There is a new exhibit opening this weekend at the Natural History Museum in New York City called Spiders Alive! While I am excited to see the creepy crawlies they will have, it is a little less thrilling now that I have come face to face with some disturbing specimens in upstate New York. On Monday night, I was about to walk down the stairs of the house we rented when I felt like I was being watched. I looked down. Sitting on the ledge by the staircase was an enormous spider (maybe half the size of my palm) with stripes.

"Oh shit!" I yelled. "You have to see this!" Unfortunately, I then emitted a cloud of dangerous toxic gas. (let's just say I've been indulging in a lot of rich foods while away.)

This would have been fine if it had killed the spider, as it should have because I cannot understand how something so tiny could withstand that level of fumes. This just shows how scary the spider was. The other problem was that I had summoned others to witness the spider, and therefore my friend walked into the gas cloud.

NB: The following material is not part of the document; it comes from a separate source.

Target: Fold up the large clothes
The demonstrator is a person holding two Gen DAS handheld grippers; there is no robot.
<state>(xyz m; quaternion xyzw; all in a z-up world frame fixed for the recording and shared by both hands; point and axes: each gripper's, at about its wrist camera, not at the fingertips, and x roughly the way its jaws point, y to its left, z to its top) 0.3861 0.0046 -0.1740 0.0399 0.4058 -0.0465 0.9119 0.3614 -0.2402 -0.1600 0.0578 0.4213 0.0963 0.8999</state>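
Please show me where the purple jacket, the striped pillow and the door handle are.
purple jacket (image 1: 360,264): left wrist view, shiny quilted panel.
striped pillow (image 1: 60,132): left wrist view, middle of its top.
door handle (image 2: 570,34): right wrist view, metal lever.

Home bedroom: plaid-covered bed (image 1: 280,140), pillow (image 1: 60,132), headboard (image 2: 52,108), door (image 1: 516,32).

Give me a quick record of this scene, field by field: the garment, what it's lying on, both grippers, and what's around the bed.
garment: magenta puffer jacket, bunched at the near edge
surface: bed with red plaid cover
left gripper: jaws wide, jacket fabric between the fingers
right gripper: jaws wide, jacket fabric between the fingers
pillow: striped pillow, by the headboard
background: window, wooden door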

"What is that?" he said and coughed, referring to the horrendous smell, not the frightening spider.

"Sorry," I said.

Then he noticed the spider and shrunk back a second time. We decided that the best course of action was to kill it with a very large flyswatter with a long handle. I slapped at it, but it jumped off the ledge and ran down the stairs. We screamed. My friend down the stairs, through the kitchen, and outside. I was left to contend with the monster alone. I am sure by then that it had armed itself with a little pistol and threatened to cap me. But that could be my imagination.

I chased it around the kitchen (it cleverly stuck to corners that the flyswatter couldn't reach well), and finally beat it to death. For good measure, I scooped it up in a paper towel and crushed it. To be honest, I hate killing spiders since they get rid of so many evil bugs, but this one was too much. My cousin wisely pointed out that a bite from that thing in the night would be really bad. (She also, before seeing it, yelled at me to stomp on it with my shoe. Then when it an to the kitchen and she saw its size, she realize the folly of this advice.)

Not long after that, we realized that mice had torn into a package of bread. We double bagged the rest of the vittles. A day later, we found a gray mouse scurrying around the kitchen. Nothing else seemed eaten, so we shrugged. "It's the country - what're ya gonna do?"

Last night the mouse and his/her friends provoked us into drastic action. I walked in the kitchen, and it was running along the shelves. Fine. Then I looked at a chair. Turds. Little fucker. This morning, more poop on another chair. Dammit mouse. You eat my food and I look the other way. They way to repay my kindness is therefore not to shit on my furniture.

So it was not without a sense of poetic justice that I noticed the headless mouse corpse on the brick path leading to the driveway. Really, it wasn't even headless. It was sort of a back leg and tail, with some side. "That is what happens when you spit in my face, asshole," I muttered as I scooped it up with a slotted spoon and dumped it in a remote patch of trees and high grass.

The slotted spoon? I threw that out, although I was tempted to leave it out as a reminder that no good comes to creatures that fuck with me.